To achieve reduction of malunited fractured segments of the mandible, we often do not raise mucoperiosteum prior to IMF; we generally maneuver flat small sized osteotome via the gingival sulcus into the fracture sites to separate the bony segments, and the refracturing processes are completed with the use of mallets. Quite often, we treat zygomatic bone fractures affecting one suture with closed reduction via the Gillie’s temporal approach without the need for fixation. Fixation becomes necessary however in cases that presented late or comminuted and unstable fractures of the zygomatic complex. Also, where plates could not be afforded, we achieved fixation of Le Fort fractures with internal suspensions.

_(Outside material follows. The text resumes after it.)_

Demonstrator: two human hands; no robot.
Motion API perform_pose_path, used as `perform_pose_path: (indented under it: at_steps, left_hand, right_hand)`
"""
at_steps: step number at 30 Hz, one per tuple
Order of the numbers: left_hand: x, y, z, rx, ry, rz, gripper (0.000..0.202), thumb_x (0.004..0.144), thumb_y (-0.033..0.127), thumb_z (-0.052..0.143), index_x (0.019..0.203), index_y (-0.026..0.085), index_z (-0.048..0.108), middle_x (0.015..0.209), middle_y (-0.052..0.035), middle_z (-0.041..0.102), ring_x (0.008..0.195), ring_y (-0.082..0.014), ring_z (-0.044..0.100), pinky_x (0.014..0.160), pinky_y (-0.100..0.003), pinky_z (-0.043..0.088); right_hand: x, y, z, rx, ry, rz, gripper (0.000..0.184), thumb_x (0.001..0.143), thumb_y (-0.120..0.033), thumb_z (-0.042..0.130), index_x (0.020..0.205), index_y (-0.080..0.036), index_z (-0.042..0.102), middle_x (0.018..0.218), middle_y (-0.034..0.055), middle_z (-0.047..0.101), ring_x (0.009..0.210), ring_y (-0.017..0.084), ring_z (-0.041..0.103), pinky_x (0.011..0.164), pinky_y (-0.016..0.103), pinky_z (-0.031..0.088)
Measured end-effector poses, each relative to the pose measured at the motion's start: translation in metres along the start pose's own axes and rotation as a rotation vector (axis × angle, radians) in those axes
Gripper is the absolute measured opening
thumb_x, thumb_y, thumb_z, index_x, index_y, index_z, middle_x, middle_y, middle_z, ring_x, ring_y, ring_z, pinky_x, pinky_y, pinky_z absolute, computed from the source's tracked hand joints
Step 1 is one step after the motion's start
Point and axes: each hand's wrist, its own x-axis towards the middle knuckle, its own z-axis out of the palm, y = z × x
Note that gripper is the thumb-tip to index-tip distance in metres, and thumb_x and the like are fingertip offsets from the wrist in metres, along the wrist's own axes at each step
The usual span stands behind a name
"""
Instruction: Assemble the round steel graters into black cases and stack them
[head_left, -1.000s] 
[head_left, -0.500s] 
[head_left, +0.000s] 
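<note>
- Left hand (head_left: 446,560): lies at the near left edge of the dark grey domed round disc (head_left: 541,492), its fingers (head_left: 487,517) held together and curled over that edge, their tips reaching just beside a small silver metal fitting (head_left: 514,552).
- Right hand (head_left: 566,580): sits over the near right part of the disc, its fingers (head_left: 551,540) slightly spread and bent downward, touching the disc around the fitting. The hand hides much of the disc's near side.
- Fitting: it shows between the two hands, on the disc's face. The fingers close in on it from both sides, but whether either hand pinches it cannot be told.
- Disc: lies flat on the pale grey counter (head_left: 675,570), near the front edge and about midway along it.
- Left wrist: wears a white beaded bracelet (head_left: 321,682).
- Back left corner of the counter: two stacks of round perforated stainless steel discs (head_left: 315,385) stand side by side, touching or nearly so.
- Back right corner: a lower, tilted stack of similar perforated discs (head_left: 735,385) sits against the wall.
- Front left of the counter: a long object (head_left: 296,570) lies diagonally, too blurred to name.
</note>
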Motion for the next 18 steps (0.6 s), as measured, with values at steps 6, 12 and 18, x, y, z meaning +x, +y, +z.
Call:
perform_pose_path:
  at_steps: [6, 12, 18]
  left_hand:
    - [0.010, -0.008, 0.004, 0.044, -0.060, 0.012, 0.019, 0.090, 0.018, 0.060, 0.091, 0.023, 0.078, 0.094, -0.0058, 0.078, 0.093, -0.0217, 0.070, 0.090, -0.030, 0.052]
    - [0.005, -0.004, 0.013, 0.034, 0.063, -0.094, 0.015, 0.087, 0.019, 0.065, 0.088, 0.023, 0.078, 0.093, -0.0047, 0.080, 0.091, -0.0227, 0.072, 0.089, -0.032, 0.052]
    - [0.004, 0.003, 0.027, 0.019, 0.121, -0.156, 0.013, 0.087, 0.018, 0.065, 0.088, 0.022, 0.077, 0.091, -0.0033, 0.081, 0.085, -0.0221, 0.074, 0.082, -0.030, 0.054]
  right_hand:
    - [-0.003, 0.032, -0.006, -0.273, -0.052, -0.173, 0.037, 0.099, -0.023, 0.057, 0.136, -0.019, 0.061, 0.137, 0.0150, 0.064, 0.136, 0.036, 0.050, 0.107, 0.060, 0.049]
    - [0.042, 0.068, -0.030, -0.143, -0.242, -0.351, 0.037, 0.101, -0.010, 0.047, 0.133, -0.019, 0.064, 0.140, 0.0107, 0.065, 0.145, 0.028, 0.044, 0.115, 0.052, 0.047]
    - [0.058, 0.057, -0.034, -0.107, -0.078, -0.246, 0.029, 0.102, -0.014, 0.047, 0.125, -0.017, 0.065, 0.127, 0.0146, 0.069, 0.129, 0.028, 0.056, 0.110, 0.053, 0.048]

The major limitation of the present study is in its retrospective design, mainly due to poor record keeping and insufficient data from the available patients’ records. The paucity of data may therefore influence the pattern of occurrence of maxillofacial fractures in our environment. Therefore, a larger data based prospective study may help to improve upon our present findings and also discover subsequent changes in the trend and pattern of these fractures.

5. Conclusion

From our study, we found out that up till now, RTA still remains the leading cause of maxillofacial fractures in our environment and this is closely followed by assault especially among men in their productive years. Even though miniplate osteosynthesis is now the mainstay of fracture management across the surgical world, a higher proportion of our patients were treated by the traditional method of closed reduction and IMF. There is therefore a need for our government to enforce the health insurance scheme and ensure a good and secure environment for the marketing, distribution, and availability of bone plates. It is also recommended that these miniplates manufactured for low-income countries like ours be subsidized so that all categories of our patients will benefit from their usage.

Conflict of Interests

The authors declare that there is no conflict of interests regarding the publication of this paper.